The good, the bad, and the ugly – Cell culture as substitute for animal-based research

The “Three R principles” are quite old but represent a “must-have” (or rather a “must-be”) in our daily lab routine. In 1954, the Universities Federation of Animal Welfare (UFAW) approached two scientists who were instructed to inaugurate a systematic study of laboratory techniques in their ethical aspects. Based on their reports, a book named “The 3Rs” was published in 1959, which describes guidelines for a more ethical use of animals in science (Russell and Burch, 1959). The 3Rs are: Replacement, Reduction, and Refinement. Replacement aims at generally avoiding or replacing animals in research.

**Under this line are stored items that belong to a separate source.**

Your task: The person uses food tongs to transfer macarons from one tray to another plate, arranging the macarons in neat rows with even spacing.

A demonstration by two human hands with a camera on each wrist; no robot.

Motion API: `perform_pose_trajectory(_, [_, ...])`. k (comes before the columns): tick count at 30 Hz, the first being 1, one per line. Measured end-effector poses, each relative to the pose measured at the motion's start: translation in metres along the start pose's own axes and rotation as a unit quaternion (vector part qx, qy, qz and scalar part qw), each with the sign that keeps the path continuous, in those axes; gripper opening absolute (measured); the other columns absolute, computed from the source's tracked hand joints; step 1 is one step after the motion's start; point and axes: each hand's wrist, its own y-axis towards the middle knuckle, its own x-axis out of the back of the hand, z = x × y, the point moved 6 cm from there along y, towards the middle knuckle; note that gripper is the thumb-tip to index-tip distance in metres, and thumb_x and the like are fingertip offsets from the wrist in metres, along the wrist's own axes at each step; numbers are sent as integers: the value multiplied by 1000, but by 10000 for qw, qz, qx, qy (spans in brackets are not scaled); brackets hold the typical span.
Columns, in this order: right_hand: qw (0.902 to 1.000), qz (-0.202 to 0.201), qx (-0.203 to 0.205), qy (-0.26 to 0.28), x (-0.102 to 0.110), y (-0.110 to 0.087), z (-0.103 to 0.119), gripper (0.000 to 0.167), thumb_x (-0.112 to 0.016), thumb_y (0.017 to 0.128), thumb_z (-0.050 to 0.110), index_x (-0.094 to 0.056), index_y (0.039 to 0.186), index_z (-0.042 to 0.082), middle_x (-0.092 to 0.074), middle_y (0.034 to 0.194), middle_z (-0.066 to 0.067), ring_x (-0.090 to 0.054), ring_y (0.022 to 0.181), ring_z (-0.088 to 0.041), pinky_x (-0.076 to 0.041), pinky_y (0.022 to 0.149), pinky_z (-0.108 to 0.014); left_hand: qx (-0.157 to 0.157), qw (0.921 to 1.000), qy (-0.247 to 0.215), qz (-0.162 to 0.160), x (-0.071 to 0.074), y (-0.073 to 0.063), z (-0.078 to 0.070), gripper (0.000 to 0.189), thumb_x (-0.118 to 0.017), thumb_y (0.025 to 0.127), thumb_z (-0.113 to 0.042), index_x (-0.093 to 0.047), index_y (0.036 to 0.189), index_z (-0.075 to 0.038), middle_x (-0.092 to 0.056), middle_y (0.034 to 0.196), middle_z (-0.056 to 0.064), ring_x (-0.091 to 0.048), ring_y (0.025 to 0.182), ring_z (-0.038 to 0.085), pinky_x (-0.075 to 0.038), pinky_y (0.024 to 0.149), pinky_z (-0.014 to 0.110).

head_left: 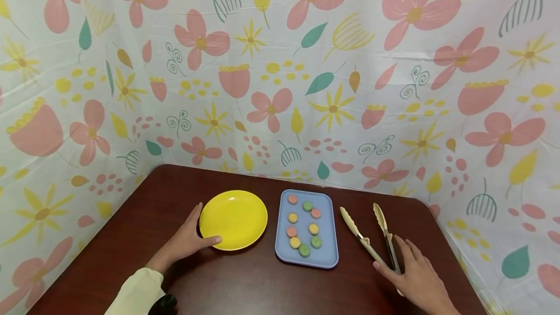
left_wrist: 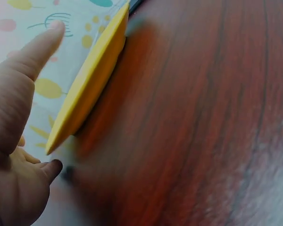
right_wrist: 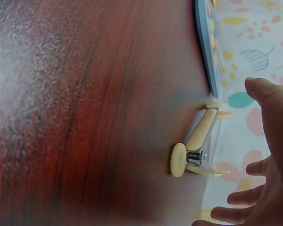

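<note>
At the left of the table, my left hand [head_left: 190, 238] is beside the round yellow plate [head_left: 235, 218], thumb extended near its front rim, the other fingers along its left side. The left wrist view shows a gap between the thumb and the plate's edge [left_wrist: 87, 84]; contact elsewhere I cannot tell. My right hand [head_left: 417, 272] hovers over the handle end of the tongs [head_left: 350, 220], fingers loosely spread. These have cream tips and metal arms standing apart. In the right wrist view the tongs [right_wrist: 203, 129] lie on the tabletop, away from the fingers.
Between plate and tongs lies a blue rectangular tray [head_left: 325, 205] bearing several small pink, yellow and green macarons [head_left: 304, 250]. The dark brown wooden table [head_left: 245, 286] meets a flower-patterned cloth [head_left: 271, 149] at its back and sides.
</note>
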Motion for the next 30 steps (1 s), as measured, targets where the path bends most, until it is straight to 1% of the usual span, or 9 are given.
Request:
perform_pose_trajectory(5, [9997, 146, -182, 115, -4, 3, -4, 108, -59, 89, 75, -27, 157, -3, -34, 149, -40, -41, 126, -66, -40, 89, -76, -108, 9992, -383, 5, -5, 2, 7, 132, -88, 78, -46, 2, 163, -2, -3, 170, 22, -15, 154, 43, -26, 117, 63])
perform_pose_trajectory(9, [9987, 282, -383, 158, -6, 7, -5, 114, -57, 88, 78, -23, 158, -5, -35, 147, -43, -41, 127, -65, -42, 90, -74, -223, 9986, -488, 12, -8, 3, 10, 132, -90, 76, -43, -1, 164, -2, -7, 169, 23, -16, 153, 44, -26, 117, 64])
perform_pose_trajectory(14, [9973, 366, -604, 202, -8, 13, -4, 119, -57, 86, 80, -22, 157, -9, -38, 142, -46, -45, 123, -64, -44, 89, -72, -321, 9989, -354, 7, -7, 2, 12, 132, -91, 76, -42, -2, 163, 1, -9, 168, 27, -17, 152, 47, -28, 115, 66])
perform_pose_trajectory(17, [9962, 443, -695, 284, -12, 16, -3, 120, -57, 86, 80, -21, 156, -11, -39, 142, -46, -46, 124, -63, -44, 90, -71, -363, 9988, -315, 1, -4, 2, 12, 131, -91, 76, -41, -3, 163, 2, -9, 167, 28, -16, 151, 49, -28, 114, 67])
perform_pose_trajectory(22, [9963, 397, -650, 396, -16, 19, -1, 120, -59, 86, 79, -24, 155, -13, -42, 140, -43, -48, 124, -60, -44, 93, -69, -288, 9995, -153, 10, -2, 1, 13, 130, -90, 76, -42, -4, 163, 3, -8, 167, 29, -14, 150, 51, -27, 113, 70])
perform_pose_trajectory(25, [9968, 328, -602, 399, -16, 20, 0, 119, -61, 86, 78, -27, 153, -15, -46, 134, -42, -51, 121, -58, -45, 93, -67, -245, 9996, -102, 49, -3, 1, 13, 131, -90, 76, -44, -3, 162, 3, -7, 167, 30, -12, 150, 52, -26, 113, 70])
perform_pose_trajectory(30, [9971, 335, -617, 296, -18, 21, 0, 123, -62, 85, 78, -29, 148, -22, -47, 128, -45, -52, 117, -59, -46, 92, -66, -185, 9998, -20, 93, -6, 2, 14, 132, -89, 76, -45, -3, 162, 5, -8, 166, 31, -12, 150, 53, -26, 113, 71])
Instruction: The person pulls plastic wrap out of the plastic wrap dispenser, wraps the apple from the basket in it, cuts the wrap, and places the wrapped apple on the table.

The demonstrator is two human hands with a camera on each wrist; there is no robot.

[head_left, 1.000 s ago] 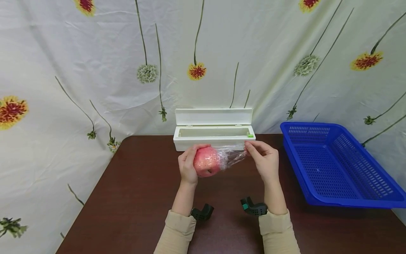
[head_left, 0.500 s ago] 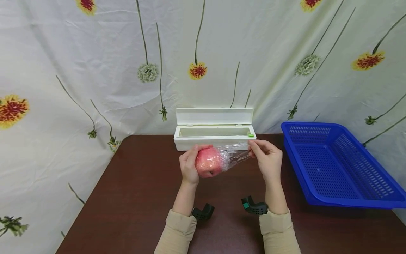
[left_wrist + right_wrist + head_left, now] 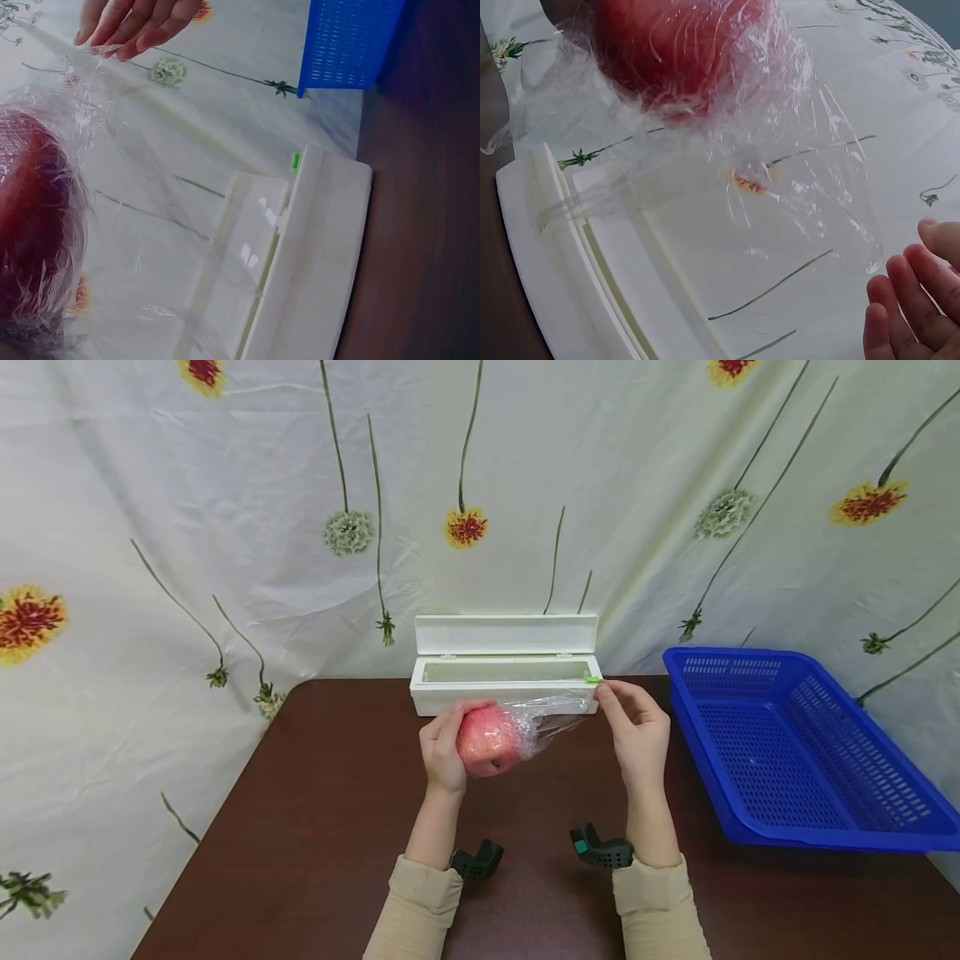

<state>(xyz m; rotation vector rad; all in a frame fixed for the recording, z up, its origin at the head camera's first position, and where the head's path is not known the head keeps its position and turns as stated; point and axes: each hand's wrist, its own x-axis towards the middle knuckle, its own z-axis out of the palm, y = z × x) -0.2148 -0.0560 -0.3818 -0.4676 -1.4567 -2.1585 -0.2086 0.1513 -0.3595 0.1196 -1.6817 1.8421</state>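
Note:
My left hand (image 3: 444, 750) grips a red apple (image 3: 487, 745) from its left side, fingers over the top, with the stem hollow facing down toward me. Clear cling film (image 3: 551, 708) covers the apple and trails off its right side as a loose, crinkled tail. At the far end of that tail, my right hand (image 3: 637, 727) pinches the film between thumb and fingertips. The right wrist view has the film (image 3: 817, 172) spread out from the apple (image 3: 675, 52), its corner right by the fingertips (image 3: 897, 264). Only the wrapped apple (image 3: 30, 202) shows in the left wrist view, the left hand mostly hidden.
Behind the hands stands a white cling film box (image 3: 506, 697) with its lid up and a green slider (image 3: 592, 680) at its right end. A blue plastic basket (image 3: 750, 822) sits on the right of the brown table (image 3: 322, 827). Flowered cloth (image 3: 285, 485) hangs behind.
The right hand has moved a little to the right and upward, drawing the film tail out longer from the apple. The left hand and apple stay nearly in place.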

Reduction means to reduce the number of animals in science whilst obtaining the same amount of data or to obtain more data from the same number of animals. Refinement, however, exhorts to minimise potential pain, suffering, and distress and to enhance animal welfare for the animals used in science. Sounds like a book that should be lying on the nightstand of every scientist who works with animals.

 

Numbers and facts
In December 2016, the Federal Ministry of Food and Agriculture (German: Bundesministerium für Ernährung und Landwirtschaft, BMEL) published their annual report about the use of animals in research, in this case regarding the year 2015. Their data say that two years ago, around 2.8 million animals were used in German research laboratories of which most died for the sake of science. 71.16% of these animals were mice (just to give a number: this percentage correlates to 2,031,338 animals), 11.75% were rats, and 4.32% were zebra fish. 39.85% of the total used animals were genetically modified and most (81.5%) were used for basic science. In 2015, Bonn, in this regard, can be found on rank 21 of the currently total listed 91 cities in Germany, which are known to use animals in research (www.datenbank-tierversuche.de). Of note, this list is most likely beyond complete.

Figure 1: Number of animals used in German laboratories in 2015. Data were extracted from the annual report of the Federal Ministry of Food and Agriculture.

 

Are there alternatives?
Numbers like those mentioned above are eye-openers and everyone, especially people who actively contribute to animal-based research, should be aware of them. Public debates about the use of animals in research are omnipresent and refer to more and sometimes less approved information sources. Googling this topic can be day-filling and provides a long list of results, which is why the present article focuses on the question whether there are any (preferably good) alternatives to animal-based experiments available today. Of note, this article does not aim at discussing about the necessity of animal testing or the general use of animals in research. But, since the need for good alternatives to animal-based research in (basic) science is neither unfounded nor new, we searched for very obvious ones.
Being aware of the “sources” that are used in our daily lab routine has nothing to do with being a Peta activist or hugging trees in our free time. It only means that a person, in this case a scientist, really knows and understands his or her job. Replacing animals in (basic) science is not only the wish of the population group mentioned above, but actually also a major concern addressed by the BMEL and, thus, by the government. To reduce the number of animals used in research, the BMEL annually announces prize money of up to 25,000 € for researchers who push the development of methods that contribute to animal-free science. In 2015, this money was awarded to the working group around Prof Marcel Leist at the University of Konstanz, who developed a cell culture model based on neurons and astrocytes to study neurodegenerative diseases. So, here we go: The putative alternative to animal-based research could be… cell culture!

 

Cell culture can often replace studies in animals (image from colourbox.com)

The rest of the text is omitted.